Given material:
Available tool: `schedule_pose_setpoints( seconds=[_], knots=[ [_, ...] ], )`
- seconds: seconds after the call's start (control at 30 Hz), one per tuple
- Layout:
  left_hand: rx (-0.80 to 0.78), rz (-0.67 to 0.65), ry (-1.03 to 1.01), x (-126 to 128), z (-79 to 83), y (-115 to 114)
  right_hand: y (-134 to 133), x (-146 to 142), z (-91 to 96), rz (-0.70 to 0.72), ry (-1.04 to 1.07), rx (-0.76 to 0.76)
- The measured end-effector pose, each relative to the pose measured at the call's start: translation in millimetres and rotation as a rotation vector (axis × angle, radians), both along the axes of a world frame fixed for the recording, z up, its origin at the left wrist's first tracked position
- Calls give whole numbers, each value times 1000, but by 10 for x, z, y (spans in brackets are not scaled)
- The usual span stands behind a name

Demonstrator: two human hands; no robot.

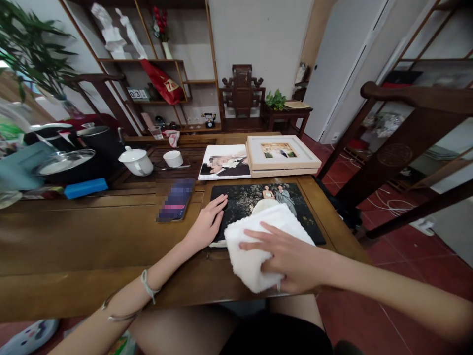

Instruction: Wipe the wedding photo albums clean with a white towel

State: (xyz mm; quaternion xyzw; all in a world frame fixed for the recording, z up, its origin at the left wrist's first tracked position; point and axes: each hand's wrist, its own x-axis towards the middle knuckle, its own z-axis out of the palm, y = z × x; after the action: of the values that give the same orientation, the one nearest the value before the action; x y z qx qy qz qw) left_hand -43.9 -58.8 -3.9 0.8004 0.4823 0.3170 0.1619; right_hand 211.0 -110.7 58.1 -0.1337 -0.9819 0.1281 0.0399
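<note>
We note a white cloth [275, 217], a black photo print [240, 202] speckled with pale gold, a brown wooden table [92, 231], a blue box [85, 188], a white teapot [136, 162], a cream picture frame [254, 148] and dark red floor tiles [399, 241].

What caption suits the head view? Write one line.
Right hand holds a folded white towel on a dark wedding photo panel; left hand rests on its left edge.

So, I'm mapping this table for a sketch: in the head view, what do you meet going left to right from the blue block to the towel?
Blue block → white teapot → phone → left hand → white towel, held by the right hand.
</note>
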Motion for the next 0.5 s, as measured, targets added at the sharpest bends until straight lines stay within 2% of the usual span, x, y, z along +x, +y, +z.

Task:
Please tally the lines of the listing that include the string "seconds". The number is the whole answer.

Final answer:
2